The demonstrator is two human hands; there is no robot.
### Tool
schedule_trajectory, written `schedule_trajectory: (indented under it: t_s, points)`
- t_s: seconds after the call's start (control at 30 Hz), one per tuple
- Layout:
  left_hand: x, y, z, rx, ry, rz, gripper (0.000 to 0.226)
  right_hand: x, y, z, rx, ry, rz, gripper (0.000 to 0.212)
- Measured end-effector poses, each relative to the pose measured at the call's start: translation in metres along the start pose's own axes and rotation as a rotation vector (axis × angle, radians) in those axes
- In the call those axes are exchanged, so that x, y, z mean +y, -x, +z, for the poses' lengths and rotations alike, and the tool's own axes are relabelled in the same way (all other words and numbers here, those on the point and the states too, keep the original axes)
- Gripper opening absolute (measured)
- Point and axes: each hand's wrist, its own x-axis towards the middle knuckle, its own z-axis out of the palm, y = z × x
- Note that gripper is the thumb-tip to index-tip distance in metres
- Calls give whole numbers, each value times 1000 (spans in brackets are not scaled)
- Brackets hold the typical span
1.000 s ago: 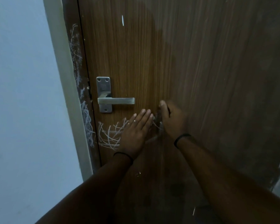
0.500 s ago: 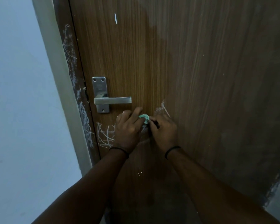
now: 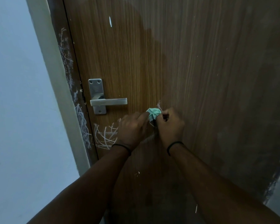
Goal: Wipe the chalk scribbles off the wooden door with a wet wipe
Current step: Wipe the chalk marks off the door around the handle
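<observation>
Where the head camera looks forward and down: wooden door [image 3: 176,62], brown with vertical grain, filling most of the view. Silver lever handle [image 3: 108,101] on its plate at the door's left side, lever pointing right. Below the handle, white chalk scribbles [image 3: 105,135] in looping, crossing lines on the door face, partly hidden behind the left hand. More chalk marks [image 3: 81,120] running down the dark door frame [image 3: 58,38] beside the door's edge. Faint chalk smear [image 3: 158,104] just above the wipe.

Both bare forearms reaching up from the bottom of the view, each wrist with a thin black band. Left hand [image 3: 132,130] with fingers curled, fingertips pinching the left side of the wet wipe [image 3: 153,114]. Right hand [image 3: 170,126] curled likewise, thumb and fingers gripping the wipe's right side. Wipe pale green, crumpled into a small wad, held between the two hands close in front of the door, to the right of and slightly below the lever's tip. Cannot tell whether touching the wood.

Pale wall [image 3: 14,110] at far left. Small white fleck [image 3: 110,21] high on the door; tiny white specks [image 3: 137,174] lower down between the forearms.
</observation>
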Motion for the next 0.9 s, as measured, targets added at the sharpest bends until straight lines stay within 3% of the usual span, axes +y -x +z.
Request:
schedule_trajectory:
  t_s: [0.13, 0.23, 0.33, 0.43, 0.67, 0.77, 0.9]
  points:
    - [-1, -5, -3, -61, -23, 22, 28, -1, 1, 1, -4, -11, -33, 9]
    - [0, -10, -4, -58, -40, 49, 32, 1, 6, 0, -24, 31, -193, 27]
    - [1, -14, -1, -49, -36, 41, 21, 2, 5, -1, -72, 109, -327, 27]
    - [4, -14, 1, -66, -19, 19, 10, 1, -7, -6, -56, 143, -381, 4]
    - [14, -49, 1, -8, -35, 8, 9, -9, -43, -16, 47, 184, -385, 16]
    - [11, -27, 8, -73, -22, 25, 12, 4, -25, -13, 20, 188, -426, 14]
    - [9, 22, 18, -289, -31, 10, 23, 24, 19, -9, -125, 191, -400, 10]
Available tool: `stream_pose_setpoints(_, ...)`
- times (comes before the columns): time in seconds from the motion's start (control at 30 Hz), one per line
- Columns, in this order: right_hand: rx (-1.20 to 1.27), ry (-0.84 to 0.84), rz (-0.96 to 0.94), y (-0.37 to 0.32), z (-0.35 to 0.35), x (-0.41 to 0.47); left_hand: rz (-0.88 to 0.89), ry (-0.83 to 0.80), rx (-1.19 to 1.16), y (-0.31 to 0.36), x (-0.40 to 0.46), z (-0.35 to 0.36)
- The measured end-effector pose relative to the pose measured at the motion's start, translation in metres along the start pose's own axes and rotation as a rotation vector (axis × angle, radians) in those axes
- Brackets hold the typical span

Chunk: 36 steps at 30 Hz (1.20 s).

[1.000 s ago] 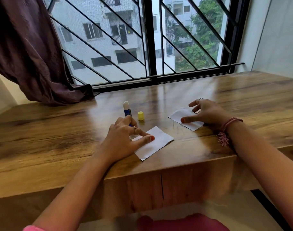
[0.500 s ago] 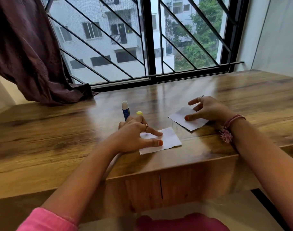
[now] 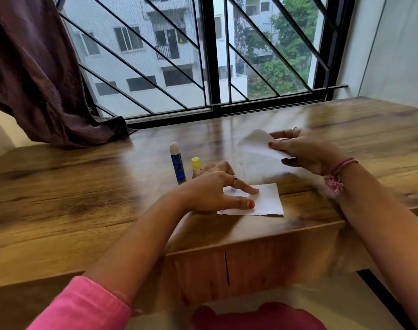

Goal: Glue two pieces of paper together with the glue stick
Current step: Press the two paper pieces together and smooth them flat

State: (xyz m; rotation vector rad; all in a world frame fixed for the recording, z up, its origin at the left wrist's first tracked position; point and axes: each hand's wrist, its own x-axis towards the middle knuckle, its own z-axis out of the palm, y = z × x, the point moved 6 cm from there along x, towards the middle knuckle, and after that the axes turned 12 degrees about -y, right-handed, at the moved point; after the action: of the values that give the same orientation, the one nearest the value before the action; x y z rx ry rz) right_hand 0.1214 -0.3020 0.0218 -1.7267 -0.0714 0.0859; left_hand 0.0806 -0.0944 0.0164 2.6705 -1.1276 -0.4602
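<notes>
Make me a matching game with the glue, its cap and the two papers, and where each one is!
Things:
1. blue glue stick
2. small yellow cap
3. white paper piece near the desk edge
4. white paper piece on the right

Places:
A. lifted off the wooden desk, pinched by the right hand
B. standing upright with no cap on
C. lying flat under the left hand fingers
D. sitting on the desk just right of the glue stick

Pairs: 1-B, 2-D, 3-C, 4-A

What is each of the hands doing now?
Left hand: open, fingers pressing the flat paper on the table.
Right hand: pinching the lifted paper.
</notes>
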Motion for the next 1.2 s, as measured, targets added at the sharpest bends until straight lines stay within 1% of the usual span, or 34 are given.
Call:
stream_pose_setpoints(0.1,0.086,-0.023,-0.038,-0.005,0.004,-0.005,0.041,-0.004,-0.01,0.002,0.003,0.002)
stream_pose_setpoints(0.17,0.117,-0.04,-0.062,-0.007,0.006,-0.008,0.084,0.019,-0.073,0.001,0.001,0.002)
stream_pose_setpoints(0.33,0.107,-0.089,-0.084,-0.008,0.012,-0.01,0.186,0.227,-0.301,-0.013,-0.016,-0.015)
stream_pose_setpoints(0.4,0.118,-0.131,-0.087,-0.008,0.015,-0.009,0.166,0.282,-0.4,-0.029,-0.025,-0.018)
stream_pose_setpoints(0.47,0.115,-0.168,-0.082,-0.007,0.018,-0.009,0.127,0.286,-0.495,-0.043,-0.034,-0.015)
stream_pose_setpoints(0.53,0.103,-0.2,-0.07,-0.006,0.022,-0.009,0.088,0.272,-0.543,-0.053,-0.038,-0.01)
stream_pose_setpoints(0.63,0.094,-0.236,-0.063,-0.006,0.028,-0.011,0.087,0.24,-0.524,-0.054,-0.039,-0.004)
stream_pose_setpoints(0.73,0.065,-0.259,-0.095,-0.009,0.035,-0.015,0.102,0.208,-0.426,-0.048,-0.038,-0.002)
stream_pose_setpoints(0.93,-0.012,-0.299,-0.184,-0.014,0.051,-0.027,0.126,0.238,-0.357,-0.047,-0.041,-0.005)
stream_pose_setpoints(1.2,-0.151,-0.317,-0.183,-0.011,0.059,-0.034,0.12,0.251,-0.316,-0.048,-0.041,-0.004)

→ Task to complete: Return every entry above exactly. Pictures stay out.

→ Output for this task:
The demonstrator is two human hands; there is no robot.
### Tool
schedule_trajectory, written `schedule_trajectory: (indented under it: t_s, points)`
- t_s: seconds after the call's start (control at 30 Hz), one per tuple
- Layout:
  left_hand: x, y, z, rx, ry, rz, gripper (0.000 to 0.226)
  right_hand: x, y, z, rx, ry, rz, gripper (0.000 to 0.212)
- Measured end-effector poses, each relative to the pose measured at the call's start: translation in metres along the start pose's own axes and rotation as a rotation vector (axis × angle, radians) in those axes
- In the call those axes are exchanged, so that x, y, z mean +y, -x, +z, for the poses' lengths and rotations alike, and the tool's own axes are relabelled in the same way (all other words and numbers here, those on the point and the states too, keep the original axes)
- Gripper opening absolute (measured)
- Point and axes: each hand's wrist, its own x-axis towards the middle knuckle, its own z-axis out of the palm, y = z × x
- Note that gripper is the thumb-tip to index-tip distance in metres
- Calls give whole numbers, each value times 1000 (spans in brackets are not scaled)
- Brackets hold the typical span
1.000 s ago: 
0.500 s ago: 
now: 
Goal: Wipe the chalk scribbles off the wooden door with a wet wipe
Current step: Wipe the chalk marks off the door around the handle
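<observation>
Where the head camera looks forward and down: wooden door [image 3: 176,62], brown with vertical grain, filling most of the view. Silver lever handle [image 3: 108,101] on its plate at the door's left side, lever pointing right. Below the handle, white chalk scribbles [image 3: 105,135] in looping, crossing lines on the door face, partly hidden behind the left hand. More chalk marks [image 3: 81,120] running down the dark door frame [image 3: 58,38] beside the door's edge. Faint chalk smear [image 3: 158,104] just above the wipe.

Both bare forearms reaching up from the bottom of the view, each wrist with a thin black band. Left hand [image 3: 132,130] with fingers curled, fingertips pinching the left side of the wet wipe [image 3: 153,114]. Right hand [image 3: 170,126] curled likewise, thumb and fingers gripping the wipe's right side. Wipe pale green, crumpled into a small wad, held between the two hands close in front of the door, to the right of and slightly below the lever's tip. Cannot tell whether touching the wood.

Pale wall [image 3: 14,110] at far left. Small white fleck [image 3: 110,21] high on the door; tiny white specks [image 3: 137,174] lower down between the forearms.
</observation>
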Motion for the next 0.9 s, as measured, targets added at the sharpest bends until straight lines stay within 3% of the usual span, axes +y -x +z.
Request:
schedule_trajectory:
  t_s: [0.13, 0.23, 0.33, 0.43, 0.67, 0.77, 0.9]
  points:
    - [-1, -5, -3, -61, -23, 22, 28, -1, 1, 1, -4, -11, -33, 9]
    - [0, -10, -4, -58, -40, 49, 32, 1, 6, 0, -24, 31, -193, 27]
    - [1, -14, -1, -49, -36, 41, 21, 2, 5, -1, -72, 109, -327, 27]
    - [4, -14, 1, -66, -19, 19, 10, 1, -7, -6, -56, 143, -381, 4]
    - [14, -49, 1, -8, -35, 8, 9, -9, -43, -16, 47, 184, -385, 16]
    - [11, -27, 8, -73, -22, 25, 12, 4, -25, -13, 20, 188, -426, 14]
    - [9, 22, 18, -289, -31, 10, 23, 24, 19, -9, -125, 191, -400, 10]
Available tool: `stream_pose_setpoints(_, ...)`
- times (comes before the columns): time in seconds from the motion's start (control at 30 Hz), one per line
- Columns, in this order: right_hand: rx (-1.20 to 1.27), ry (-0.84 to 0.84), rz (-0.96 to 0.94), y (-0.37 to 0.32), z (-0.35 to 0.35), x (-0.41 to 0.47); left_hand: rz (-0.88 to 0.89), ry (-0.83 to 0.80), rx (-1.19 to 1.16), y (-0.31 to 0.36), x (-0.40 to 0.46), z (-0.35 to 0.36)
- The measured end-effector pose relative to the pose measured at the motion's start, translation in metres along the start pose's own axes and rotation as a rotation vector (axis × angle, radians) in those axes
- Brackets hold the typical span

Chunk: 36 steps at 30 Hz (1.20 s).

[1.000 s ago] 
[0.500 s ago] 
[now] 

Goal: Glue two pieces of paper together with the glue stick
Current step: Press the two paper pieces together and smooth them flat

State: (xyz m; rotation vector rad; all in a world frame fixed for the recording, z up, its origin at the left wrist's first tracked position; point and axes: each hand's wrist, its own x-axis towards the middle knuckle, its own z-axis out of the palm, y = z × x, the point moved 6 cm from there along x, towards the middle knuckle, and after that the axes turned 12 degrees about -y, right-handed, at the moved point; after the action: of the values that give the same orientation, the one nearest the value before the action; x y z rx ry rz) right_hand 0.1214 -0.3020 0.0218 -1.7267 -0.0714 0.0859; left_hand 0.0806 -0.0944 0.0164 2.6705 -1.1276 -0.4602
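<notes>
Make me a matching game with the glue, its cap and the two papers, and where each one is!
Things:
1. blue glue stick
2. small yellow cap
3. white paper piece near the desk edge
4. white paper piece on the right

Places:
A. lifted off the wooden desk, pinched by the right hand
B. standing upright with no cap on
C. lying flat under the left hand fingers
D. sitting on the desk just right of the glue stick

Pairs: 1-B, 2-D, 3-C, 4-A

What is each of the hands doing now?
Left hand: open, fingers pressing the flat paper on the table.
Right hand: pinching the lifted paper.
</notes>
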Motion for the next 1.2 s, as measured, targets added at the sharpest bends until straight lines stay within 1% of the usual span, or 34 are given.
Call:
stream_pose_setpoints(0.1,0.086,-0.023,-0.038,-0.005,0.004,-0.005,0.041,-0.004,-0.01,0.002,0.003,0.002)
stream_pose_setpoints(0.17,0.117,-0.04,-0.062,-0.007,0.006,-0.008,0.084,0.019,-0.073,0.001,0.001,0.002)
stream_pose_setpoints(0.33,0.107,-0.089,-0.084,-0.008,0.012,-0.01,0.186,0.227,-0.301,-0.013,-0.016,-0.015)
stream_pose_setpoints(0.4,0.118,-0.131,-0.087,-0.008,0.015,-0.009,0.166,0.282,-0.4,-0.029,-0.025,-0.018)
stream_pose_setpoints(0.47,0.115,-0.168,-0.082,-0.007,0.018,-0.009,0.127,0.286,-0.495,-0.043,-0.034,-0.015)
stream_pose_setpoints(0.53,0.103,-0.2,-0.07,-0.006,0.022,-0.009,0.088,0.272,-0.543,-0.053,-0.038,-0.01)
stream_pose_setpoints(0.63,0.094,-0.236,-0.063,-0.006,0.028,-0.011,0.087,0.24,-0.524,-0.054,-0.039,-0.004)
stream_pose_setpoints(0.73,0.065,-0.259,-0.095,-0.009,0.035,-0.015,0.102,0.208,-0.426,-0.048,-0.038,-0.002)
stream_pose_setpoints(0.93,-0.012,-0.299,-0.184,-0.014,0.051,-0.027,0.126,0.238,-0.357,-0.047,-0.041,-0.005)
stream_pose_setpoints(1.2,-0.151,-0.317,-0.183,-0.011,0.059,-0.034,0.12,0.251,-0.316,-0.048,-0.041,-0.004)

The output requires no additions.